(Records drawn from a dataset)
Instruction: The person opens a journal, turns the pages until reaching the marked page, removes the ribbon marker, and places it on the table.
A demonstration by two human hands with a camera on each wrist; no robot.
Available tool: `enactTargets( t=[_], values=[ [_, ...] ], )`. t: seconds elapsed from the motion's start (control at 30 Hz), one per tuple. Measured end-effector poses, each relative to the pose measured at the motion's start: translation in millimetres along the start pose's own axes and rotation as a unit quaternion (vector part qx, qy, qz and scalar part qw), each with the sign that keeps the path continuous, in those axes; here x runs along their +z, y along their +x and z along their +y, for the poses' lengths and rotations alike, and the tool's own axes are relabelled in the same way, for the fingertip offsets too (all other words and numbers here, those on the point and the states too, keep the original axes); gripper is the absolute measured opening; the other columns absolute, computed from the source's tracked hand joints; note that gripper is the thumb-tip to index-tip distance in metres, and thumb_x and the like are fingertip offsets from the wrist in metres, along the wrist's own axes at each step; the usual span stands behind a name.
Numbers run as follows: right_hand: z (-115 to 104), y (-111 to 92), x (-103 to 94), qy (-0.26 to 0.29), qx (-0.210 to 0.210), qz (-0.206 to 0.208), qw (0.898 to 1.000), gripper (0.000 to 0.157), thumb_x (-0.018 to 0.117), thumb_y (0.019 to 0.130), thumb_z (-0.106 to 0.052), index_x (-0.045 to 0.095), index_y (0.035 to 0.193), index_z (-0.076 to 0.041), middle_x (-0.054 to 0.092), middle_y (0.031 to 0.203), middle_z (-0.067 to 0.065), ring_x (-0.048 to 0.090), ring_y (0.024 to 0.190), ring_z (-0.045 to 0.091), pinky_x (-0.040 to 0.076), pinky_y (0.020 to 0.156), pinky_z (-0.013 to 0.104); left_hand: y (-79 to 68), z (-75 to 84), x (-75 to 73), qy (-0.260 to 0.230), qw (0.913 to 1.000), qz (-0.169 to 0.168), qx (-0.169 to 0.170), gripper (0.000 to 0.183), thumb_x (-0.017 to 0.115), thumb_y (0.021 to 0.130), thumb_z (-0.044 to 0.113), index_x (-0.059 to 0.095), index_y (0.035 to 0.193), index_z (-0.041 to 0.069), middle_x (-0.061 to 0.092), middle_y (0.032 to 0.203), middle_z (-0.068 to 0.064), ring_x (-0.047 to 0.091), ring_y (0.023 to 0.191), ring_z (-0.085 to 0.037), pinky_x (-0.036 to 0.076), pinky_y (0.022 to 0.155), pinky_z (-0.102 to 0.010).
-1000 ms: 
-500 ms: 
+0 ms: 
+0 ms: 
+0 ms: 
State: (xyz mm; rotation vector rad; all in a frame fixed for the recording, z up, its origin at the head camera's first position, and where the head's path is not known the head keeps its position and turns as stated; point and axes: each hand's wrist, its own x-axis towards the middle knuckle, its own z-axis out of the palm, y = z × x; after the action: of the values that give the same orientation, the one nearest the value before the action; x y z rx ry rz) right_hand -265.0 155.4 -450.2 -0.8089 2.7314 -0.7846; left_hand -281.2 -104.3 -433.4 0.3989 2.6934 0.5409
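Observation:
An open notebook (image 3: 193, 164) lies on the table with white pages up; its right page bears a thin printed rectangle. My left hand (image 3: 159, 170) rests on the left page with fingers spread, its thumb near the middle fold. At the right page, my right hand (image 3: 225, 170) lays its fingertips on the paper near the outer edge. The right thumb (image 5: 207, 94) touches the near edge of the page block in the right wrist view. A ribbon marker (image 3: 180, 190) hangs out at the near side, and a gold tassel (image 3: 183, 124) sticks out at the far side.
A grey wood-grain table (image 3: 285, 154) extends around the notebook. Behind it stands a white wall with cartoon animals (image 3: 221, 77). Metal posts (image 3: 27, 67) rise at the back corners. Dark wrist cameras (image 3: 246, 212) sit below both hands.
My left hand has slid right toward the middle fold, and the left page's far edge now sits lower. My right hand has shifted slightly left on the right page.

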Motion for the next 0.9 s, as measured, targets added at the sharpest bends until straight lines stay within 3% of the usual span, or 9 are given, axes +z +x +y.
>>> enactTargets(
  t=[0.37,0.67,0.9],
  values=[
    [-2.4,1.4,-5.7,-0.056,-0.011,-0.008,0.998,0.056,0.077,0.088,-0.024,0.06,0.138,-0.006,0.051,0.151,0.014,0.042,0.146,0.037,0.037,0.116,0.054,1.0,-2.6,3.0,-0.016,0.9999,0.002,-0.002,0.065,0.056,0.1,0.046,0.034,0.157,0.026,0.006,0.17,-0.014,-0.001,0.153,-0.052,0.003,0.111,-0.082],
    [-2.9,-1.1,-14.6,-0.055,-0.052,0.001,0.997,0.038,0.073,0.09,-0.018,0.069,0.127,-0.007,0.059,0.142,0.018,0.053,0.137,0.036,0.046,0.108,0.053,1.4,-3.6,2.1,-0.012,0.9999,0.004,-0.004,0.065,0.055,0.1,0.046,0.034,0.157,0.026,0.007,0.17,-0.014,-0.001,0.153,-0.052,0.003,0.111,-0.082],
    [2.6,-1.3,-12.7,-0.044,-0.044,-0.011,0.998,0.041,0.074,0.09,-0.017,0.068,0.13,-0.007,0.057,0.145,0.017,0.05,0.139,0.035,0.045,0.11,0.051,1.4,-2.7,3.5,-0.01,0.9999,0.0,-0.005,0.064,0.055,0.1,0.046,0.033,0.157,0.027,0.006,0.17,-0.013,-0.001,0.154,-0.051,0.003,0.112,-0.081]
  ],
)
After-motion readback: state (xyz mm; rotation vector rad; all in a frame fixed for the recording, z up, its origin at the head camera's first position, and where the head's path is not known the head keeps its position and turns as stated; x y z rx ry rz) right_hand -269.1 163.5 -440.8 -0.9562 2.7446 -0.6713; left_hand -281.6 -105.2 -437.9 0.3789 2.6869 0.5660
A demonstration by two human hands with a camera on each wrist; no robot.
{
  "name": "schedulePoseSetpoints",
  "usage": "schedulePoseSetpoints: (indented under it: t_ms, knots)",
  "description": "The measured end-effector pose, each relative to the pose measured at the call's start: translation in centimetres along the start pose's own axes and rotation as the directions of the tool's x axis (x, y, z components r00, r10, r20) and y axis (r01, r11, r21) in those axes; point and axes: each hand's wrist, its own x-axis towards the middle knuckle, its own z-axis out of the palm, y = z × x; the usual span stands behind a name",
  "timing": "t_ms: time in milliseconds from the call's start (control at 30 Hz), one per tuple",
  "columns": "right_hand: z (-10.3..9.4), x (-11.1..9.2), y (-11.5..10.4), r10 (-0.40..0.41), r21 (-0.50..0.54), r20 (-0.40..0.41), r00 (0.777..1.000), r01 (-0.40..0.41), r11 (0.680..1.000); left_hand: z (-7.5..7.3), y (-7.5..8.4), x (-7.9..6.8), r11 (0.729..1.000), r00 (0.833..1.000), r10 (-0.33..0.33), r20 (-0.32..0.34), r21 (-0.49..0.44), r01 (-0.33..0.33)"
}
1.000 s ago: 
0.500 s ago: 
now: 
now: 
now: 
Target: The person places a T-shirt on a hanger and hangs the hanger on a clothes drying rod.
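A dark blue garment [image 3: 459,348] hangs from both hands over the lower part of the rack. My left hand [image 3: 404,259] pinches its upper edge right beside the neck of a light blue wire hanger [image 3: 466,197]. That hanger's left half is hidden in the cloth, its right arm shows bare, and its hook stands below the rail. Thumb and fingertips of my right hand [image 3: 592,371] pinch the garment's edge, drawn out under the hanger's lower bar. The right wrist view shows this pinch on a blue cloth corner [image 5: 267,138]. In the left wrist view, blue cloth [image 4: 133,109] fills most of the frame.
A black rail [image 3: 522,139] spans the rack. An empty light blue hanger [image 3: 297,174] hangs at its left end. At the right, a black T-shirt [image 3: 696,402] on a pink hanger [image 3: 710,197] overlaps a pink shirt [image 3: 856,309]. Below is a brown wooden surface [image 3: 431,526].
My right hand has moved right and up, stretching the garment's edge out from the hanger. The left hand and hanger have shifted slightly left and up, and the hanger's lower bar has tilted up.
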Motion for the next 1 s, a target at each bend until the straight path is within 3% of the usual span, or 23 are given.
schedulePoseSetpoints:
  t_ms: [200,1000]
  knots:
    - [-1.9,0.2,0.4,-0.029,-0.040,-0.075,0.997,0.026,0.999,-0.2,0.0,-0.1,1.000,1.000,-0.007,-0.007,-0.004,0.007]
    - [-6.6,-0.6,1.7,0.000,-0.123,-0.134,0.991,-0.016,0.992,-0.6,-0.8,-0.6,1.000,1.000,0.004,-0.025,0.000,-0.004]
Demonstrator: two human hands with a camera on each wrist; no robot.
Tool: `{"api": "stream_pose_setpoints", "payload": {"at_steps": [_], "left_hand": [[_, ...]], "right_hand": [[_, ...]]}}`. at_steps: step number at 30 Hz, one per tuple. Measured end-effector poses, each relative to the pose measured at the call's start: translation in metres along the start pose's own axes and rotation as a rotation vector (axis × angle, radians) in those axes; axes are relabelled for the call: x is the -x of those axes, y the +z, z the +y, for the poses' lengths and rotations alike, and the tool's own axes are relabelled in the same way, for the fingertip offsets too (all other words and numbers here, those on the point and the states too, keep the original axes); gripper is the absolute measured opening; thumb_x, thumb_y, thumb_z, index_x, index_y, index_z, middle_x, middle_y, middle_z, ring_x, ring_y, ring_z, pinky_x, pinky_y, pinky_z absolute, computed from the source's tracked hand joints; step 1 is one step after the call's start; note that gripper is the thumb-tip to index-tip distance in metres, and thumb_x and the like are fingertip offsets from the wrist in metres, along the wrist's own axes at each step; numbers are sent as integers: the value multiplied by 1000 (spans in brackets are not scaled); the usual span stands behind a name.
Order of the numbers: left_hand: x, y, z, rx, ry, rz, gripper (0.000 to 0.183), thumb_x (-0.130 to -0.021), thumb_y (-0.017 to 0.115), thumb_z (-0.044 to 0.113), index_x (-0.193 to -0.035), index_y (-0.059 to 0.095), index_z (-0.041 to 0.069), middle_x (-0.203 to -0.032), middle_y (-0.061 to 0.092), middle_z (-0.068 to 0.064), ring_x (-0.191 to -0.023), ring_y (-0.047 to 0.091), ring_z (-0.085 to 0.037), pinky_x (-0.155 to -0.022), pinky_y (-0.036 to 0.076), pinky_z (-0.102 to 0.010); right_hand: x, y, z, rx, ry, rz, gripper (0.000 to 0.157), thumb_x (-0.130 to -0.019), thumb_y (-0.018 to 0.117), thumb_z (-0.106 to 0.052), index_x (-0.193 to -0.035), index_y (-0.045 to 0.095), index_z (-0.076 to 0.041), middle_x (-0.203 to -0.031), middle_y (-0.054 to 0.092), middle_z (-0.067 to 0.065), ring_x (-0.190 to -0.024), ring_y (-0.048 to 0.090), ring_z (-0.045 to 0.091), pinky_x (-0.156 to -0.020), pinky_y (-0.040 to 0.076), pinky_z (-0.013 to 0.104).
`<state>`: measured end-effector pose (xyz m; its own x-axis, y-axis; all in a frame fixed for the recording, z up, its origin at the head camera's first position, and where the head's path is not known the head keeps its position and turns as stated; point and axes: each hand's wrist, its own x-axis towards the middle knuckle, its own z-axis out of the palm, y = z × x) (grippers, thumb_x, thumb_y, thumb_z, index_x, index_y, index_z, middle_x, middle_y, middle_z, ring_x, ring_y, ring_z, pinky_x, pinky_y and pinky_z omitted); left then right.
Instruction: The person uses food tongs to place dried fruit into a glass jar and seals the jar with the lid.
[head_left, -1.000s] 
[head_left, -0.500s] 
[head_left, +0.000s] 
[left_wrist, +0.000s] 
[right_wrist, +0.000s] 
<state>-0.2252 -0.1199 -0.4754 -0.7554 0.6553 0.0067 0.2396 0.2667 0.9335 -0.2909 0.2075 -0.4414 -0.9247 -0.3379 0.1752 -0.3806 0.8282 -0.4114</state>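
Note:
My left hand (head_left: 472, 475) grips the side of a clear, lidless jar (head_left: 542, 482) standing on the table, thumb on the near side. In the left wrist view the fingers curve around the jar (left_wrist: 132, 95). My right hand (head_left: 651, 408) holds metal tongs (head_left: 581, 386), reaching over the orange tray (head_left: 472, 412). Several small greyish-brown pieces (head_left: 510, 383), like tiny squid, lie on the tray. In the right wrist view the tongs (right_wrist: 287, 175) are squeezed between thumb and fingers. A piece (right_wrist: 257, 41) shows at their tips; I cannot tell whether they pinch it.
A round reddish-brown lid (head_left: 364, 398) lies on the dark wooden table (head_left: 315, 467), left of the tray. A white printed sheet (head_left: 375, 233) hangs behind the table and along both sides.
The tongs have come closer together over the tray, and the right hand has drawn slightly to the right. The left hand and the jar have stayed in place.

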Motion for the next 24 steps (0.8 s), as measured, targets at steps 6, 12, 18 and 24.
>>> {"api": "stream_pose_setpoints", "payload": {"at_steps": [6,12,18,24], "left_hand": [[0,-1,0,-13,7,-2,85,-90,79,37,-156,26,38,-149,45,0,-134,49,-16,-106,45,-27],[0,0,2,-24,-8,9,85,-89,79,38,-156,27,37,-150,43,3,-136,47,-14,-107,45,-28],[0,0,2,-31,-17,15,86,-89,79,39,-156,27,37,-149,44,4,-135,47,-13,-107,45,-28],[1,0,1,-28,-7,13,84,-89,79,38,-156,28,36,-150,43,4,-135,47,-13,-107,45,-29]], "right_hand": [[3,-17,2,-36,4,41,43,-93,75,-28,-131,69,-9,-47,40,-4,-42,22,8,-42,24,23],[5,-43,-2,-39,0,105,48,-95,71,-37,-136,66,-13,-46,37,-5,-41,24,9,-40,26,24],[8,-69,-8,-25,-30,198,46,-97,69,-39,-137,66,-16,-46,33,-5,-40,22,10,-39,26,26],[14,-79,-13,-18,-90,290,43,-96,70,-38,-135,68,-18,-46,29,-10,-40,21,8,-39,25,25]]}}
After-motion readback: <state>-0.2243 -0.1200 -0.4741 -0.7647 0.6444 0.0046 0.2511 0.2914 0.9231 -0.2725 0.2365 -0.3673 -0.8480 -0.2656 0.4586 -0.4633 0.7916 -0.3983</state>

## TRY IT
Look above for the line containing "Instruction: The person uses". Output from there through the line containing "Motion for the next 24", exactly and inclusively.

## EXPECTED OUTPUT
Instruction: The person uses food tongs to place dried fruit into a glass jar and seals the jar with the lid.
[head_left, -1.000s] 
[head_left, -0.500s] 
[head_left, +0.000s] 
[left_wrist, +0.000s] 
[right_wrist, +0.000s] 
<state>-0.2252 -0.1199 -0.4754 -0.7554 0.6553 0.0067 0.2396 0.2667 0.9335 -0.2909 0.2075 -0.4414 -0.9247 -0.3379 0.1752 -0.3806 0.8282 -0.4114</state>
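Note:
My left hand (head_left: 472, 475) grips the side of a clear, lidless jar (head_left: 542, 482) standing on the table, thumb on the near side. In the left wrist view the fingers curve around the jar (left_wrist: 132, 95). My right hand (head_left: 651, 408) holds metal tongs (head_left: 581, 386), reaching over the orange tray (head_left: 472, 412). Several small greyish-brown pieces (head_left: 510, 383), like tiny squid, lie on the tray. In the right wrist view the tongs (right_wrist: 287, 175) are squeezed between thumb and fingers. A piece (right_wrist: 257, 41) shows at their tips; I cannot tell whether they pinch it.
A round reddish-brown lid (head_left: 364, 398) lies on the dark wooden table (head_left: 315, 467), left of the tray. A white printed sheet (head_left: 375, 233) hangs behind the table and along both sides.
The tongs have come closer together over the tray, and the right hand has drawn slightly to the right. The left hand and the jar have stayed in place.
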
Motion for the next 24 steps (0.8 s), as measured, targets at steps 6, 12, 18 and 24.

Nothing else is required for this exercise.